Additionally the alcohol that you want to buy will be bought through your mobile phone.  Will the club pass on details of how much alcohol you bought to your car insurance company?  Or your employer?

It might seem unlikely, but personally I like to be in charge of the information that I give out.  Having experienced a few security breaches and knowing a few journalists, I just feel safer that way.

After all, if a journalist can make up a totally wild a wacky story about how Santi Caz being a top scorer in Spain, and how if he was still at Arsenal we’d be much higher up the league, just think of what he could make up if he had access to the data on my phone.  Or come to that, your phone.




8 Replies to “Ticket arrangements for the new season: is Big Brother watching the fans?”

  1. OT

    The Guardian reporting about Spurs-Bournemouth. And what do we read at min 65 ?

    Referee Tierney, who has had a poor game, gives Spurs a foul after Ndombele piles into Lerma.

    Are they not putting the FA/PIGMOB into disrepute ?
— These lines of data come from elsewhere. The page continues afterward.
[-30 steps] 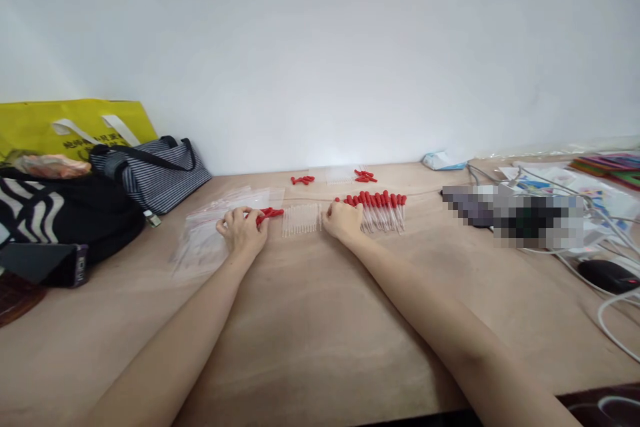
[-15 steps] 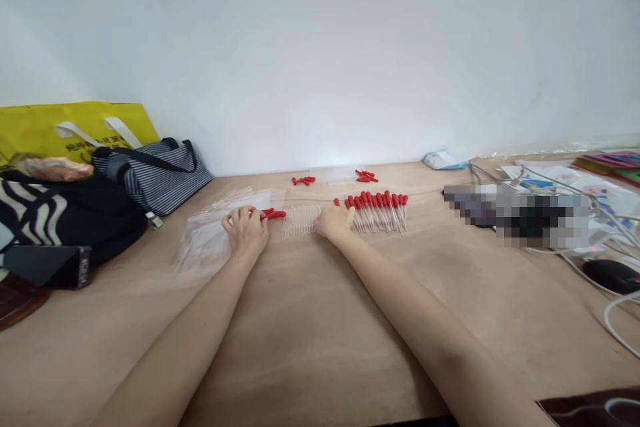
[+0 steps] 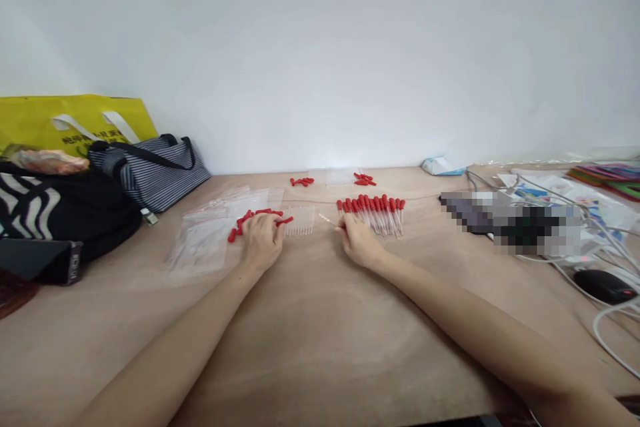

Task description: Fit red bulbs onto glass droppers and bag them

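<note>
My left hand [image 3: 263,241] is closed at the left, thumb and finger pinching a red rubber bulb [image 3: 285,221] that points right. More red rubber bulbs [image 3: 233,234] lie around and behind its fingers. In my right hand [image 3: 361,241] a thin clear glass dropper tube [image 3: 327,219] is pinched, its free end pointing left. Between the hands lies a row of bare glass tubes [image 3: 300,221]. Just beyond the right hand, several droppers with red bulbs [image 3: 376,203] lie side by side, bulbs toward the wall.
Clear zip bags [image 3: 197,240] lie left of the bulbs. Near the wall are loose red bulbs [image 3: 302,181] and more tubes [image 3: 340,177]. A striped bag [image 3: 155,170] and a black bag [image 3: 75,213] stand left. Cables, a mouse [image 3: 605,285] and a tissue pack [image 3: 443,166] are right.
My right hand has drawn back rightward from the row of bare tubes, with one tube now in its fingers. My left hand has shifted slightly right and nearer, now pinching a red bulb.
</note>
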Tool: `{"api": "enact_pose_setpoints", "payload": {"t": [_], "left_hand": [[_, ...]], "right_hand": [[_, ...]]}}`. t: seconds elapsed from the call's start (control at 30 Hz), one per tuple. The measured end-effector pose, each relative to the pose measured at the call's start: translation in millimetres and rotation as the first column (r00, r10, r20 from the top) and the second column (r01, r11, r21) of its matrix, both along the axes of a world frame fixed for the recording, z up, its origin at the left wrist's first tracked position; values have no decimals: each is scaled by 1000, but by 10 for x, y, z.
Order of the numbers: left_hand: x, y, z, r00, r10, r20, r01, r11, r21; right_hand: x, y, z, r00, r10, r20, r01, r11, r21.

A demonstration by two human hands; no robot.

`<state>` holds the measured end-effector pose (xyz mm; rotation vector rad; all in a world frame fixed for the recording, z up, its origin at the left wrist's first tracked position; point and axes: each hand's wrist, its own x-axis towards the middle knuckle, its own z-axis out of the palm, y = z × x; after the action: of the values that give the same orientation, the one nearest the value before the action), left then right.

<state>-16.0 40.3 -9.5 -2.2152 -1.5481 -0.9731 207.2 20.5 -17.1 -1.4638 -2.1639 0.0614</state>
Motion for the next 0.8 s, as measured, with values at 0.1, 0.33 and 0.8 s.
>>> {"api": "enact_pose_setpoints", "payload": {"t": [0.1, 0.33, 0.8], "left_hand": [[201, -173, -12, 970, -242, -11, 238, 961, -140], [404, -369, -53, 869, -493, -26, 467, 838, -282], [442, -296, -106, 882, -470, 38, 462, 845, -269]], "right_hand": [[279, -178, -123, 986, 156, -50, -149, 980, 130], [484, -310, -145, 979, 200, 31, -203, 966, 160], [358, -341, -158, 970, 231, -72, -217, 963, 156]]}}
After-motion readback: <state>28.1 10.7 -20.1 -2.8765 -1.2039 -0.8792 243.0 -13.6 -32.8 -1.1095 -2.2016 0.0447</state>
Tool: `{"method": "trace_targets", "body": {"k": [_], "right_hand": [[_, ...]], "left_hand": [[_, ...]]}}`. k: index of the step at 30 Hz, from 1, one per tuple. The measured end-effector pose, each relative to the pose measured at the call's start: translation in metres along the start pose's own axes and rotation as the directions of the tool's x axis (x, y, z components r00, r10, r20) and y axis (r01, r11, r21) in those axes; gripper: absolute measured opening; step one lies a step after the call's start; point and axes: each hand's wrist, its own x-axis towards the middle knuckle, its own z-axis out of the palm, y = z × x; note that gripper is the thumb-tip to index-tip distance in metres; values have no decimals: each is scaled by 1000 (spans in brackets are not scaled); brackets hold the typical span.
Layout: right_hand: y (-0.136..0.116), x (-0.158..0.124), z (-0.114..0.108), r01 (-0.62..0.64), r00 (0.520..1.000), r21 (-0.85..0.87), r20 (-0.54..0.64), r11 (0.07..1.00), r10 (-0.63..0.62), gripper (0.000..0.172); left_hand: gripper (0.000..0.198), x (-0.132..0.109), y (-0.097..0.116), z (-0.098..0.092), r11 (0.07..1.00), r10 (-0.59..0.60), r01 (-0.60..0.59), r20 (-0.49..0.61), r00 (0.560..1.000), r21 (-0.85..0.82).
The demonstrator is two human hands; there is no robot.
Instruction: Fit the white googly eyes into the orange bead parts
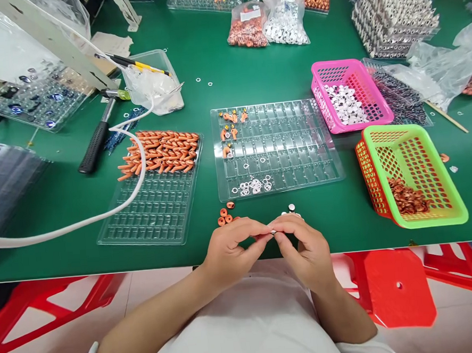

  2. Spurs achieve zero shots on target. We got slaughtered in the media for that and we were at least at Man City. Will Spurs?

    Man United get another penalty. Seems nothing changes.

  3. Not just another Utd penalty, complete cheating by the officials, not even subtle any more.
    Just hoping Collina, Wenger and co sort these cheats in this league ince and for all, though I do wonder if wengers role in these changes has meant arsenal suffering even more than usual at the hands of the PGMOL recently.
    Riley belongs in a dock ( courtroom as opposed to the deep water version!]

  4. I watched MotD last night for the first time in years. ( I can’t watch when Arsenal play, the hypocrisy makes me want to smash the TV!).

    I found it interesting that all three penalties were subsequently admitted by the authorities to have been “incorrect decisions”. How the hell does that work when they’ve already been checked by a VAR official? Sure there’s room for human error or different interpretation on the rare occasion but how on earth can all the penalties given one day be given incorrectly particularly when they’ve been checked by VAR? It’s completely unfathomable how this could happen legitimately. It just smacks of those in charge having to own up to blatantly wrong decisions whilst not making one iota of difference to the outcome of the match.

    If all the decisions were wrong, where are the public apologies; where are the punishments for people failing to do their job correctly; where is the compensation for those clubs that have been wronged by the failings of officials?

    It’s a disgrace. No ifs, no buts.

  5. It is now becoming clear to others (Untold knew long ago) that PGMOL are a bunch of corrupt select fakes. In yesterdays game Man U’s Fernandes should have been red carded for dangerous play rather than given a penalty for his foul on Konsa. The VAR screen called it a penalty for a foul by Konsa. Fernandes stamped on Konsas shin after standing on the ball. Fat Moss the corrupt saw nothing like Sgt. Shultz.

    What really annoyed me was Roy Keane (got away with admitting GBH) claiming that it was a penalty because the player Konsa was stupid.